American musician and model (born 1965)

Kellye Cash-Sheppard (born February 2, 1965) is an American musician and beauty pageant titleholder. She won Miss America in 1987.

==Early life==
Cash was born in Memphis, Tennessee.

==Pageantry==
Cash was crowned Miss Tennessee 1986 and later Miss America 1987, capturing preliminary honors in both the talent and swimsuit competitions.

==Career==
Following her reign as Miss America, Cash toured with Bob Hope's USO Show and appeared on Late Night with David Letterman, The Today Show, Good Morning America, and others.

She has performed with numerous musical artists, including Vince Gill, Lee Greenwood, and Billy Joel, and appeared in regional theatrical productions. Cash was chosen for the role of country music legend Patsy Cline in Always...Patsy Cline. In 2003, from April to December, Cash played the role of "Narrator" in Joseph and the Amazing Technicolor Dreamcoat at the Mansion America Theatre in Branson, Missouri.

Cash has released six albums: four Christian and two country, including Living by the Word, and Real Life.

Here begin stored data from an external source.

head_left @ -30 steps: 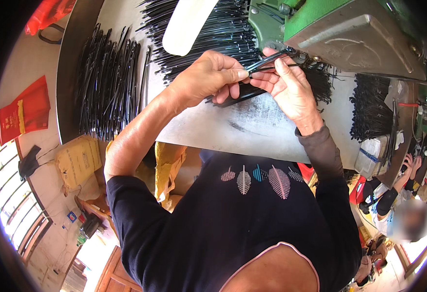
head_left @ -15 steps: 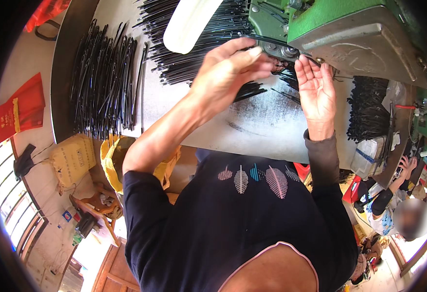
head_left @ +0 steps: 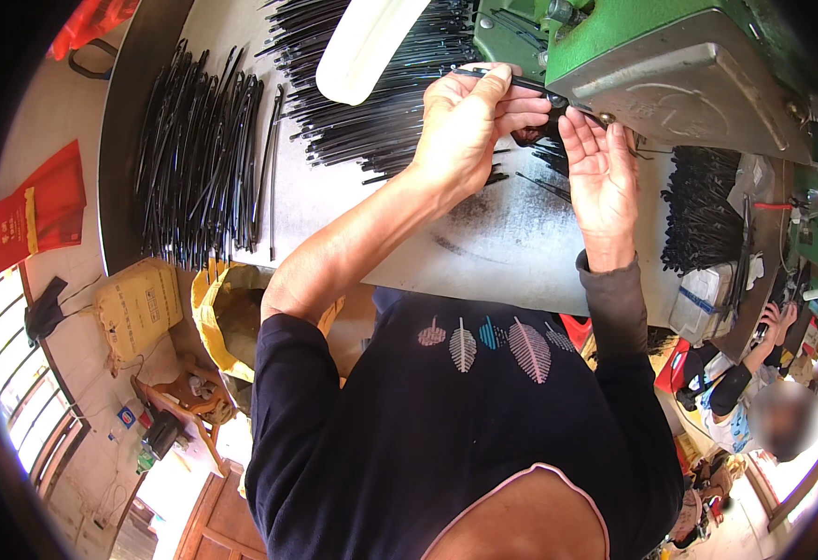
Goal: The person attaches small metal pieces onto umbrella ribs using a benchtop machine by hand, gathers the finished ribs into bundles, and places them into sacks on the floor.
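Slim, dark, glossy strip (head_left: 532,86) at a green machine (head_left: 614,49), long axis sideways, right end slanting toward the person, left hand (head_left: 465,126) pinching it, right hand (head_left: 605,177) near its right end, grip unclear

The left hand (head_left: 465,121) partly hides the black strip (head_left: 470,73), and the top edge crops the green machine (head_left: 647,47).

Left strip bundle (head_left: 199,168) on bench (head_left: 409,250), strip pile (head_left: 357,126) right of it, machine (head_left: 670,89) farther right, left hand (head_left: 465,131) before pile's right end, right hand (head_left: 605,182) before machine, right bundle (head_left: 703,210) beyond, box (head_left: 698,306) before that.
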### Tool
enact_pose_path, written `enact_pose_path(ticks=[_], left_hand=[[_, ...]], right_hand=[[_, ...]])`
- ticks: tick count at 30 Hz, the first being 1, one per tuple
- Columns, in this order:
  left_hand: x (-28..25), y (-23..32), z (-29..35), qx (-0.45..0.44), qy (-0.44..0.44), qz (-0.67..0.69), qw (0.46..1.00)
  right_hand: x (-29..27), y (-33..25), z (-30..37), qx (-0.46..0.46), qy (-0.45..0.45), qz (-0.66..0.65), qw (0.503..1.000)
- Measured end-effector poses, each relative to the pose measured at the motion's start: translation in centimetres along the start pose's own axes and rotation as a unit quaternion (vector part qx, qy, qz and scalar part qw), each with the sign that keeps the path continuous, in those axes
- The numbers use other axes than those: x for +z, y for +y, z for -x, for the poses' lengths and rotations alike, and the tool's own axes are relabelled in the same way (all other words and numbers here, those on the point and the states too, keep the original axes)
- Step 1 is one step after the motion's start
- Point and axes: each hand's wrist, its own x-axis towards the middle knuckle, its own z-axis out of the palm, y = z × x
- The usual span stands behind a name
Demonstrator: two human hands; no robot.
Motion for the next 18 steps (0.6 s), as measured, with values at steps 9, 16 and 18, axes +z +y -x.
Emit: enact_pose_path(ticks=[9, 16, 18], left_hand=[[0.3, -0.3, 0.1, 0.034, 0.013, -0.061, 0.998], [0.9, -0.8, -0.4, 0.033, 0.01, -0.045, 0.998], [0.9, -0.1, -0.1, 0.013, 0.05, -0.073, 0.996]], right_hand=[[-0.2, 0.2, 0.1, -0.003, 0.018, 0.009, 1.0], [-1.5, -0.3, 0.1, 0.0, -0.043, -0.054, 0.998], [-0.8, 0.4, 0.4, 0.03, 0.007, -0.061, 0.998]])
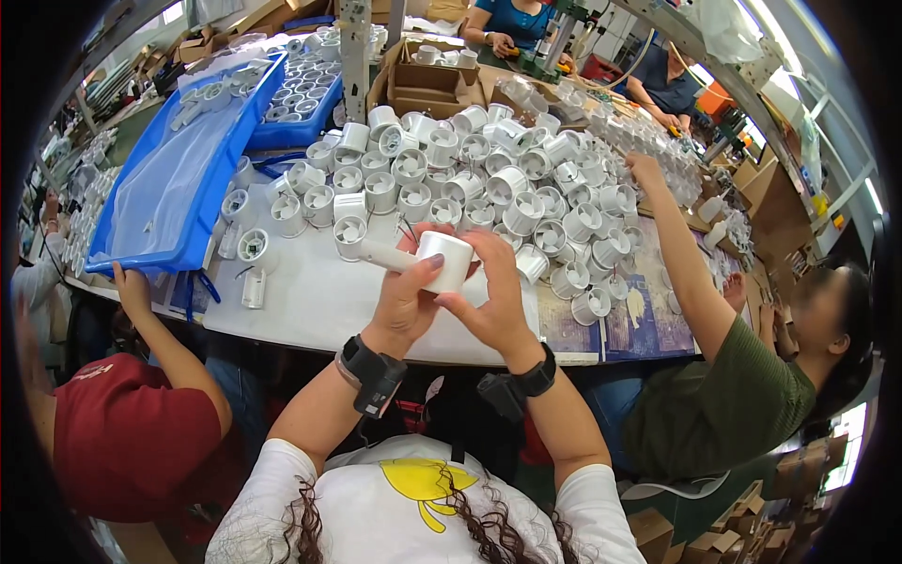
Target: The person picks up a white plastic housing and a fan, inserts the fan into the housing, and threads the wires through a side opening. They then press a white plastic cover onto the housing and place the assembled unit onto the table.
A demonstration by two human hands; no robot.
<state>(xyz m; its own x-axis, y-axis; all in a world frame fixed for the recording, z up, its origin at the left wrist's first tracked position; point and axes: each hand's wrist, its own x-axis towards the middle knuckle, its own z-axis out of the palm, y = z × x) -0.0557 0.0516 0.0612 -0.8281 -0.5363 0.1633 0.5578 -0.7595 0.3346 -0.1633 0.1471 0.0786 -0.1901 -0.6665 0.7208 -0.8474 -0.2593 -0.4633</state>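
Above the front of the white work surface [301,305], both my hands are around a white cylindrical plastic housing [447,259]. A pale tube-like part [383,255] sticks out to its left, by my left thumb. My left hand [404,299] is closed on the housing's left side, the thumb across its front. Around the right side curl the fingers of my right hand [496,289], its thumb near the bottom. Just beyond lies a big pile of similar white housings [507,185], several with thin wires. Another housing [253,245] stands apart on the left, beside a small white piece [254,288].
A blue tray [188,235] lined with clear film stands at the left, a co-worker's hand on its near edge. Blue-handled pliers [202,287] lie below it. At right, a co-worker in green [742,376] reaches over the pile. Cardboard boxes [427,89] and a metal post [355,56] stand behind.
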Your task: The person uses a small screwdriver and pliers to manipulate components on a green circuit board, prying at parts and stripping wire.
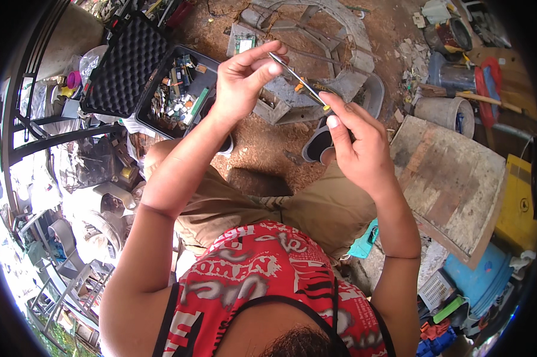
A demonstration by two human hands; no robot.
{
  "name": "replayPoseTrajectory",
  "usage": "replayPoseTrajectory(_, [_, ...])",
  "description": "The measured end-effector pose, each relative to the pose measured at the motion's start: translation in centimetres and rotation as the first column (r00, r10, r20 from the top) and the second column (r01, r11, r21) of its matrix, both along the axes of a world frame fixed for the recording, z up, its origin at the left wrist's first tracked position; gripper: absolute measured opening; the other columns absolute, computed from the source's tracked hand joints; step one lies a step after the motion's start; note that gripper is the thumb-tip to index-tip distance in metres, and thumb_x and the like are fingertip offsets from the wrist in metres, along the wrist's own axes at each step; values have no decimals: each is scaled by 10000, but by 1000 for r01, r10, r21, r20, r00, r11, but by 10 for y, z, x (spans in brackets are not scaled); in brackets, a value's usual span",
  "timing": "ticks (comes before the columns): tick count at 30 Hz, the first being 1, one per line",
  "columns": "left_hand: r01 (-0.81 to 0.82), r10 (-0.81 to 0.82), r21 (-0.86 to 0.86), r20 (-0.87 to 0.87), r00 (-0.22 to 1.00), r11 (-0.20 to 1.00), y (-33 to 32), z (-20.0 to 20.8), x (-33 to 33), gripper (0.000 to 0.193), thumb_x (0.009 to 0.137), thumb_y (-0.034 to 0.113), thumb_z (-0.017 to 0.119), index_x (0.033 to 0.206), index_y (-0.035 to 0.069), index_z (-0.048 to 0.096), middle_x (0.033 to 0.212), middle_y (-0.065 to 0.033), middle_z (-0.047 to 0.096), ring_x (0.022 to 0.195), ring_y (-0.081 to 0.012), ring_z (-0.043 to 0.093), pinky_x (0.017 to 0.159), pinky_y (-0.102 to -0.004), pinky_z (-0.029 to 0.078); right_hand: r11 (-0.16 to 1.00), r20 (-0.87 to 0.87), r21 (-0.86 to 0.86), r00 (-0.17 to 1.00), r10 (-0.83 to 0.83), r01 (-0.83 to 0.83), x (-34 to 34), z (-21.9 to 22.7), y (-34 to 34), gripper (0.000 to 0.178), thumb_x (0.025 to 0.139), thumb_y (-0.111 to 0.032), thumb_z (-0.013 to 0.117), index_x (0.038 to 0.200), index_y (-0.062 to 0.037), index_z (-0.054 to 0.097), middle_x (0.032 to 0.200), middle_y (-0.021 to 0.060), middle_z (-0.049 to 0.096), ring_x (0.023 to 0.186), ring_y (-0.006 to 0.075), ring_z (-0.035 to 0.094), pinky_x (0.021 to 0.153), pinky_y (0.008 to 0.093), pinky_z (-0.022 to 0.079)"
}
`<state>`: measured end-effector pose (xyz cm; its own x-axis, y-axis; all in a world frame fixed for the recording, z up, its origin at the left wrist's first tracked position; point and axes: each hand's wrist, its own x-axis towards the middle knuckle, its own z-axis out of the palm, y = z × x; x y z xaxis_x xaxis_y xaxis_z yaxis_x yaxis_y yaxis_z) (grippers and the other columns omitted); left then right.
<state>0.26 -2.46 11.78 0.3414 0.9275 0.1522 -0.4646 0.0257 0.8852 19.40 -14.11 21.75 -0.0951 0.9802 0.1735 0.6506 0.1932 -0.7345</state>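
A slim shiny metal rod with a yellow end (296,77) slants between my two hands, above the ground past my knees. My right hand (358,140) pinches its lower, yellow end between thumb and fingers. At the upper end, my left hand (242,83) has its thumb and bent fingers closed around the tip. A small orange piece (300,85) shows beside the rod's middle; whether it touches the rod I cannot tell. Below the hands is a grey metal frame (361,38) with a ring-like top, and a small green circuit board (244,43) lies on its left side.
At the left, an open black case (125,65) with foam in its lid holds many small boards and chips. A worn wooden board (447,184) lies to the right, near a grey bucket (444,113), a blue drum (480,276) and a yellow panel (518,202). Metal chairs (66,244) stand far left.
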Motion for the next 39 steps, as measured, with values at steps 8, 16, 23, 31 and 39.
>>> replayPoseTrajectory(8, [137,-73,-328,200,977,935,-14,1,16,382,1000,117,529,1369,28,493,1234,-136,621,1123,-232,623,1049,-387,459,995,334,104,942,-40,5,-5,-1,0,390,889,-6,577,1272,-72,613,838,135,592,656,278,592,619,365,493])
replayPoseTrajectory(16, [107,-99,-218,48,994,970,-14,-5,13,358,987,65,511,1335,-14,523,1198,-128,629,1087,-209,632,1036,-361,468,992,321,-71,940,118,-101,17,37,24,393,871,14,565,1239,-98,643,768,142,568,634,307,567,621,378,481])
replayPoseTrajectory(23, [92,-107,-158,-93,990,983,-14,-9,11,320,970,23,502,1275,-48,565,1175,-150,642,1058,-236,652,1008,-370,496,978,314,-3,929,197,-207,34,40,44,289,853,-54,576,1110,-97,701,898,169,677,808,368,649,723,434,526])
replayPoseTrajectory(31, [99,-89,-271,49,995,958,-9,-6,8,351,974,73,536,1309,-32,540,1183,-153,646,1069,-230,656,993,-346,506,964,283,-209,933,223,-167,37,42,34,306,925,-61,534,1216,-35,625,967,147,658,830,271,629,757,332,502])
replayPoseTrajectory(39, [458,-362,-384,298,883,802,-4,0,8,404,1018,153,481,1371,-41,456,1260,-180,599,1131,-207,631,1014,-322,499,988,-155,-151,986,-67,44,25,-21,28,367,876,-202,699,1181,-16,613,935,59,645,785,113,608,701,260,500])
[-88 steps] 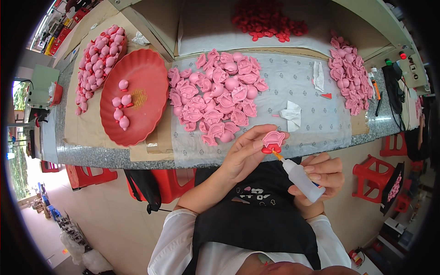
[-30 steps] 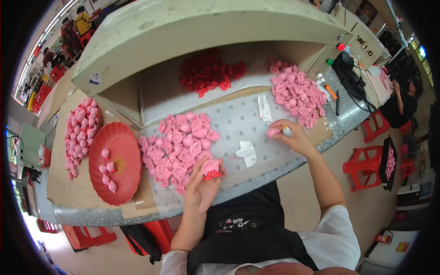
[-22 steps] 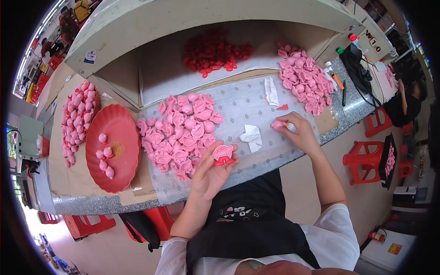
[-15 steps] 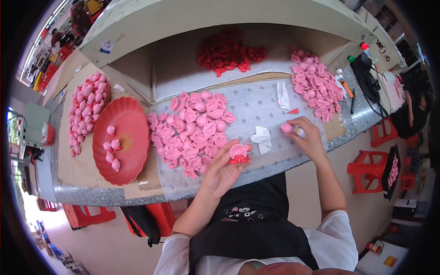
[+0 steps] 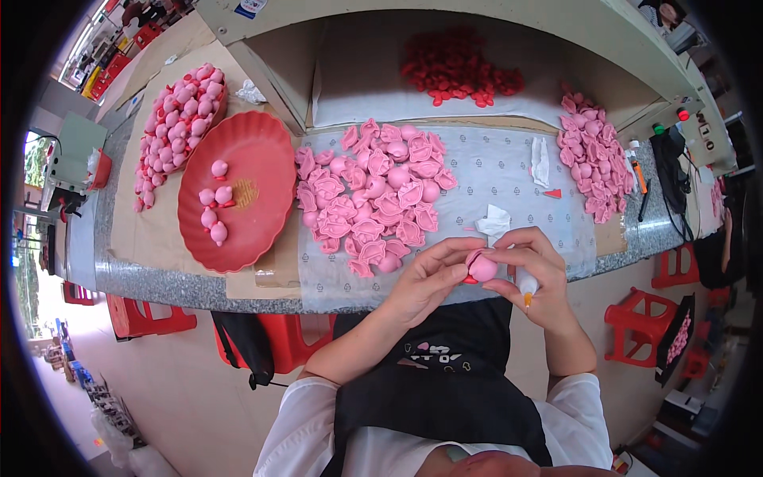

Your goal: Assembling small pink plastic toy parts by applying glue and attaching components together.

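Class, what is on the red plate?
The plate bears five pink pieces, some showing red, and a yellowish patch. Whatever is directly beneath the pieces is covered.

Head view: left fisheye of the worn pair; faces down and forward from above the apron (image 5: 445, 401). Left hand (image 5: 431, 280) and right hand (image 5: 542, 274) sit near, right of centre; bench (image 5: 183, 288) spreads beyond, edge bowing.

At our bench (image 5: 199, 294), we are keeping a plate (image 5: 266, 151) on the left, five pieces (image 5: 223, 193) lying on it and a pile (image 5: 183, 123) sitting just behind its left side. To its right, a sheet (image 5: 493, 167) is bearing one heap (image 5: 369, 195); tissues (image 5: 540, 163) are lying between that and the right-hand heap (image 5: 592, 155). Behind the sheet, small parts (image 5: 461, 67) are resting in the cabinet (image 5: 274, 71). We are holding a ball (image 5: 482, 268) before the nearer tissue (image 5: 494, 222).
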`<state>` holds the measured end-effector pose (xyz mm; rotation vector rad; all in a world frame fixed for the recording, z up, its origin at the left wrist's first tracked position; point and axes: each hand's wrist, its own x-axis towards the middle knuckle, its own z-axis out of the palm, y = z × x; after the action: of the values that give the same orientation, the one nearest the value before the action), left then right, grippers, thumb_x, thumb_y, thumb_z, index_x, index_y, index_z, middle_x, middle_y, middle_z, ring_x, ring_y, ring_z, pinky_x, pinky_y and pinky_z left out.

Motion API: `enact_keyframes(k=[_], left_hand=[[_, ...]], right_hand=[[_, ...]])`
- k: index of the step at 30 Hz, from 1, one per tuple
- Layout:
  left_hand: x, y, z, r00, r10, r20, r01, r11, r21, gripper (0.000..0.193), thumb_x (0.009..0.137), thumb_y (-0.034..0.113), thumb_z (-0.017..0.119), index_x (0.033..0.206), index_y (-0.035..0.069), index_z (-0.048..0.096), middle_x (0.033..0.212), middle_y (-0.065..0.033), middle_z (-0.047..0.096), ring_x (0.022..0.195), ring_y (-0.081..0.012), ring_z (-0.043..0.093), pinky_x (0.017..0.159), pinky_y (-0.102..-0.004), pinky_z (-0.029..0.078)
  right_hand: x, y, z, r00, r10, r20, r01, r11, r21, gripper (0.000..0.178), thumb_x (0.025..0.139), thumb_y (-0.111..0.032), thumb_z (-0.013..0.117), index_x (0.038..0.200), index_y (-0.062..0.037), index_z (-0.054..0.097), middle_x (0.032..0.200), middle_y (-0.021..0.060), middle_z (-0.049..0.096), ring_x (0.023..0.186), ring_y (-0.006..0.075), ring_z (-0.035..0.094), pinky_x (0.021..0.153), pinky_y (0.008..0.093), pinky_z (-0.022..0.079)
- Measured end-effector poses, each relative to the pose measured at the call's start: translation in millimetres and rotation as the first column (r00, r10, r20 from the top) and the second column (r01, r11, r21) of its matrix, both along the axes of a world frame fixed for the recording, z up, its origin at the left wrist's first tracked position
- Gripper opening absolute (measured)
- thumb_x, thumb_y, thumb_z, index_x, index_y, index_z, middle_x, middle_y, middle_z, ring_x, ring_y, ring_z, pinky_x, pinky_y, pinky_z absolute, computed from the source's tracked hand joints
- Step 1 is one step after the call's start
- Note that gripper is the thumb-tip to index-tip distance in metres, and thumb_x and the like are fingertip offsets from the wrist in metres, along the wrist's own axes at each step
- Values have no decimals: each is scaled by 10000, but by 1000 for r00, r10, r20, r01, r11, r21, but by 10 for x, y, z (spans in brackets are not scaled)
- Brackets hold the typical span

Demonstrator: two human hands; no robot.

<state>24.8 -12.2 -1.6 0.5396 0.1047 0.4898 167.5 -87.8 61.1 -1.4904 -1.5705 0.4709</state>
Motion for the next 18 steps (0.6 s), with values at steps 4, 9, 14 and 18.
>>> enact_keyframes(k=[4,9,14,18], left_hand=[[-31,18,-4,998,-28,-49,29,999,20,371,792,100,493,1142,32,390,1091,-75,464,1013,-144,437,838,-284,358],[-33,37,3,998,-37,-41,40,997,68,394,779,81,503,1148,32,376,1082,-95,468,1010,-160,445,834,-297,361],[-55,52,11,996,-37,-75,50,985,168,459,755,75,532,1168,33,336,1071,-111,470,995,-180,460,844,-306,365],[-79,33,76,997,-17,-70,31,979,203,492,741,68,548,1175,32,317,1059,-118,475,999,-184,457,856,-308,358]], right_hand=[[-26,3,8,1000,9,-16,-9,1000,-19,336,566,-80,713,878,-48,591,863,71,502,663,112,478,509,202,384],[-35,7,10,1000,23,-5,-23,1000,-18,347,567,-83,715,885,-43,582,869,77,499,660,107,476,507,197,381],[-54,13,109,996,4,-88,-14,993,-118,375,558,-75,712,904,-36,572,905,85,495,691,121,486,519,209,390],[25,60,137,991,127,-50,-134,975,-175,378,555,-74,709,904,-29,570,922,84,496,746,142,495,548,221,399]])
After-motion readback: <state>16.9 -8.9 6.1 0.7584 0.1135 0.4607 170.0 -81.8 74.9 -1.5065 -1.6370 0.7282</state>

She has hosted and performed at several pageants over the years as well as other events, such as for the finals of 2007's Star Search.

===Politics===
An advocate for conservative political candidates and issues, Cash has twice been publicly elected to the State Executive Committee of the Tennessee Republican Party. She performed at an event for presidential candidate Pat Buchanan, held before the 1996 Republican National Convention.

==Personal life==
Cash is the grand-niece of singers Johnny Cash, Tommy Cash and June Carter Cash. Cash married Todd Sheppard, a teacher, in 1989. The couple have three children.

Her daughter, Cassidy, competed for the title of Miss Tennessee in June 2014, placing in the top 16 finalists.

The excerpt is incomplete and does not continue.